• _What you have to do_: Go through the data and copy each line that holds "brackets".

• _Available records_:
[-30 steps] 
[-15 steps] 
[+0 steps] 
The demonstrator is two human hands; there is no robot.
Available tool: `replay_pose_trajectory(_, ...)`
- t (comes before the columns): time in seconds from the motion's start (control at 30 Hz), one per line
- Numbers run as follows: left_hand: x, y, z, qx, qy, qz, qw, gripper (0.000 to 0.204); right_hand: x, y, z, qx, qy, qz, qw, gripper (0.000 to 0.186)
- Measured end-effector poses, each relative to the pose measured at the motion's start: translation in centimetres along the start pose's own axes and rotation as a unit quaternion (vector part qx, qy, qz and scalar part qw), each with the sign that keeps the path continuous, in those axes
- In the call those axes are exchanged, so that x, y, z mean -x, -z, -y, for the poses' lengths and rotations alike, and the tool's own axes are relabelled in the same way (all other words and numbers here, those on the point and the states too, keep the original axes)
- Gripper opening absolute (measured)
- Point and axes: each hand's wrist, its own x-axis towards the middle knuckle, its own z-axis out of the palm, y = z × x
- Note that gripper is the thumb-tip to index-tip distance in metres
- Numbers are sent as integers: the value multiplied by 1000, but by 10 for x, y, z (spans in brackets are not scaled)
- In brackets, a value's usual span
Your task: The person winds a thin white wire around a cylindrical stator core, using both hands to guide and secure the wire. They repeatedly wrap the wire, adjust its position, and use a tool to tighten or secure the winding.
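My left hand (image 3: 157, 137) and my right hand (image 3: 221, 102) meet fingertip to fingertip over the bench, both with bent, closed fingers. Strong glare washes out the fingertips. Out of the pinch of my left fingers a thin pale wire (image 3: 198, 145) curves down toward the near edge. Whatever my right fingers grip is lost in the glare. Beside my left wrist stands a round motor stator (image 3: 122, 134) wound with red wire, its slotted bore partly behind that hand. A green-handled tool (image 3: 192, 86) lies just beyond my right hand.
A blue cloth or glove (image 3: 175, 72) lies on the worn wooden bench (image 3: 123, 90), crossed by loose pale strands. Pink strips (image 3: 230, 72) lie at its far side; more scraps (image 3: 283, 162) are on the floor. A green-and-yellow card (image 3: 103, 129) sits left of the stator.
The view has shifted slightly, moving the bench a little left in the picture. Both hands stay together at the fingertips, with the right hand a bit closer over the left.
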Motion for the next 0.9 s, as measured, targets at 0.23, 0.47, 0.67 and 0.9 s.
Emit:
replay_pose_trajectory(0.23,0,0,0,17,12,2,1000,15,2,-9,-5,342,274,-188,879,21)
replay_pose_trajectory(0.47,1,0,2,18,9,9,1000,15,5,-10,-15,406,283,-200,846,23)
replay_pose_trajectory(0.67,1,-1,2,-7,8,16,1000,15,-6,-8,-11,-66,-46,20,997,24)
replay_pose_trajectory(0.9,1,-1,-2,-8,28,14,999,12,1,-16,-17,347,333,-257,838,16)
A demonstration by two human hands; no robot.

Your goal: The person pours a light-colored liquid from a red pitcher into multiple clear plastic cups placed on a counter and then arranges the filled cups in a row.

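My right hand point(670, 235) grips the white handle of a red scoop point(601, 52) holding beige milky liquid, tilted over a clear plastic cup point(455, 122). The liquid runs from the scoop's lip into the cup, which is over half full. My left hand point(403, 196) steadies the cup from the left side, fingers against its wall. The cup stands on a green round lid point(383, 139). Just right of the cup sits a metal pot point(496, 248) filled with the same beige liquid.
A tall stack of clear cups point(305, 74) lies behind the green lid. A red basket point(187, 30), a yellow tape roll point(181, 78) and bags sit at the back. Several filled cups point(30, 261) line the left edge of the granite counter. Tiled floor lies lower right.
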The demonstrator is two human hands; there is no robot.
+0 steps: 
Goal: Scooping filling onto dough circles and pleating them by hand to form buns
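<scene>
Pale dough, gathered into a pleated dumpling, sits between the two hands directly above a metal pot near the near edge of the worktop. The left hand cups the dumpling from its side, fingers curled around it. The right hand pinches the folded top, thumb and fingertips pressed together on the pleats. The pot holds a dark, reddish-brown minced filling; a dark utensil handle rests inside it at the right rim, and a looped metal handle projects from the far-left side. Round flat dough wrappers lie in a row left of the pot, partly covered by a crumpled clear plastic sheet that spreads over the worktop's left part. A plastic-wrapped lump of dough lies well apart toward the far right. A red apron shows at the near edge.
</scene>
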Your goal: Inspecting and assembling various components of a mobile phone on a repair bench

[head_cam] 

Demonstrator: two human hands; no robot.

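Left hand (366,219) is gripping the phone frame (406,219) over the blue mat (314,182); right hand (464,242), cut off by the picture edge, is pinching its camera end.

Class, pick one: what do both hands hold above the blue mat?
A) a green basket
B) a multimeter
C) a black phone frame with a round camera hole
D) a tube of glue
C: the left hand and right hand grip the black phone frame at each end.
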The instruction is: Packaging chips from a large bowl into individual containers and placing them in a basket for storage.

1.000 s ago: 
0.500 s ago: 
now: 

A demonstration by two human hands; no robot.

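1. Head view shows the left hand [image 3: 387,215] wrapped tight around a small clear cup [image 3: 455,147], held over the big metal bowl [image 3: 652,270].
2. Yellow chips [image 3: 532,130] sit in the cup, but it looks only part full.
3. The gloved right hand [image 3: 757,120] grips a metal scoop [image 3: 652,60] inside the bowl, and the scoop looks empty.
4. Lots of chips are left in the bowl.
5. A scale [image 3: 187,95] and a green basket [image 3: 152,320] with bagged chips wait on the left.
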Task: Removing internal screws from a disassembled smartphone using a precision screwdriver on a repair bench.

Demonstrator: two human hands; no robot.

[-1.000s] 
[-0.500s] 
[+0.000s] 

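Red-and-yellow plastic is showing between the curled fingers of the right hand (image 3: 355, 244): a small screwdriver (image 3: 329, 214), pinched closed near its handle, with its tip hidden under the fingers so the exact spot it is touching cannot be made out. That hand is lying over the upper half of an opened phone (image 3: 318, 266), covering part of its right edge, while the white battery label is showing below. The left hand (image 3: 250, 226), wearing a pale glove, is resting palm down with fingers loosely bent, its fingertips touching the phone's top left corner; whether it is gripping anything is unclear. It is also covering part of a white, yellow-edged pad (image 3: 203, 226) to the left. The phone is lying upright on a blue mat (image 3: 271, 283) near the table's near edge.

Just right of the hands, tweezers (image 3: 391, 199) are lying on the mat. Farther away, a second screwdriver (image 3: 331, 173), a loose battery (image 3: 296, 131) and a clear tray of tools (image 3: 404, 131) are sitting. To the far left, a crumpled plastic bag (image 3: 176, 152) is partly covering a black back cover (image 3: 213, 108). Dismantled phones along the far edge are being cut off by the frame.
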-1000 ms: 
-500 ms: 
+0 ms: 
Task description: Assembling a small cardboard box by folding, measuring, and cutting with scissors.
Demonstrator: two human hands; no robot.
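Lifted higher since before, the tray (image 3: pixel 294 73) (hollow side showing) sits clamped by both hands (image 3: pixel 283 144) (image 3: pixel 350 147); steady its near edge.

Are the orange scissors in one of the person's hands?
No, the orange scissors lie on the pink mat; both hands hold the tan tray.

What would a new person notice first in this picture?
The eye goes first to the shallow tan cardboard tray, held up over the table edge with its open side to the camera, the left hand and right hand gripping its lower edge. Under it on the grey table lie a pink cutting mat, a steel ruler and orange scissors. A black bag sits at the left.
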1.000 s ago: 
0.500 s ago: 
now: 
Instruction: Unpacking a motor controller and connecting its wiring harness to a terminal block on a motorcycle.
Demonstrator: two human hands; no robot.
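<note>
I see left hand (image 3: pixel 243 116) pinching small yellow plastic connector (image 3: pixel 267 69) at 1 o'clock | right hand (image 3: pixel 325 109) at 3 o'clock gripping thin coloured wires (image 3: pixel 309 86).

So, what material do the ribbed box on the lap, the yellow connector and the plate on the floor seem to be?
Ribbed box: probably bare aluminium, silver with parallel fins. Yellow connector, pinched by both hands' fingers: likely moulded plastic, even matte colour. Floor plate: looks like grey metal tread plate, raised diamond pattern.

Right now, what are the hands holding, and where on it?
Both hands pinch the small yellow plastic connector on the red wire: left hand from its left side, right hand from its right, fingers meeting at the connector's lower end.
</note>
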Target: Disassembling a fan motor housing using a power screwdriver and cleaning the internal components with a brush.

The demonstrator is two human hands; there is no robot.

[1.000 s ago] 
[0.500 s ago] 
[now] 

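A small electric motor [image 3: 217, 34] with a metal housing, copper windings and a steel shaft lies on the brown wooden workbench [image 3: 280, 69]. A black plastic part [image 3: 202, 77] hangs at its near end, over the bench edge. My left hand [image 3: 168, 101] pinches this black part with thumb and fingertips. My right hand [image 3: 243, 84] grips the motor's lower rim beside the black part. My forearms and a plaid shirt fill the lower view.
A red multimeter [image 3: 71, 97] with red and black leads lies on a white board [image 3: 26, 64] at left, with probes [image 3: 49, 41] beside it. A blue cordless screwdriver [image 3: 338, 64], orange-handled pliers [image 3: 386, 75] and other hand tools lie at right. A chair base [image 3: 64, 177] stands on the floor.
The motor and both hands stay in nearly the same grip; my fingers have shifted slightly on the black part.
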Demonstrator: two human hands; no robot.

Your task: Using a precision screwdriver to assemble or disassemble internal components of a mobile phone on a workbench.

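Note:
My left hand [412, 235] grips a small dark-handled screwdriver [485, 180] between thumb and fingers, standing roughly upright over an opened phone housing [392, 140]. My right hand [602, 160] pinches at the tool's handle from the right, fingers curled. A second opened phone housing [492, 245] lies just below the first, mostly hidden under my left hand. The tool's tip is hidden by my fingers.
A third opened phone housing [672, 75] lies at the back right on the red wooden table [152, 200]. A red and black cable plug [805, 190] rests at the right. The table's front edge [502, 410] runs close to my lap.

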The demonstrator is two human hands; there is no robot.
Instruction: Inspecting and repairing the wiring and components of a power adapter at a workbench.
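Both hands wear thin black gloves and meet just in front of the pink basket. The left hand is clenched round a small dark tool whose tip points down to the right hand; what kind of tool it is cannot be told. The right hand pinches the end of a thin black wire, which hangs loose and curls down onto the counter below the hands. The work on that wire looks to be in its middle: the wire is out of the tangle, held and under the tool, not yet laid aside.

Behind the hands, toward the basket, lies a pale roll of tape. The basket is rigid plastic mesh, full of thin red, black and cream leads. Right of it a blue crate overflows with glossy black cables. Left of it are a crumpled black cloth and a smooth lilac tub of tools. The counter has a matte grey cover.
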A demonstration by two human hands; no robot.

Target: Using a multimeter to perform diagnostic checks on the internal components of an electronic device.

• _Solution to this problem_:
- Numbers are sent as integers: the value multiplied by 1000, but by 10 for x, y, z (spans in brackets are not scaled)
- In brackets, a value's usual span

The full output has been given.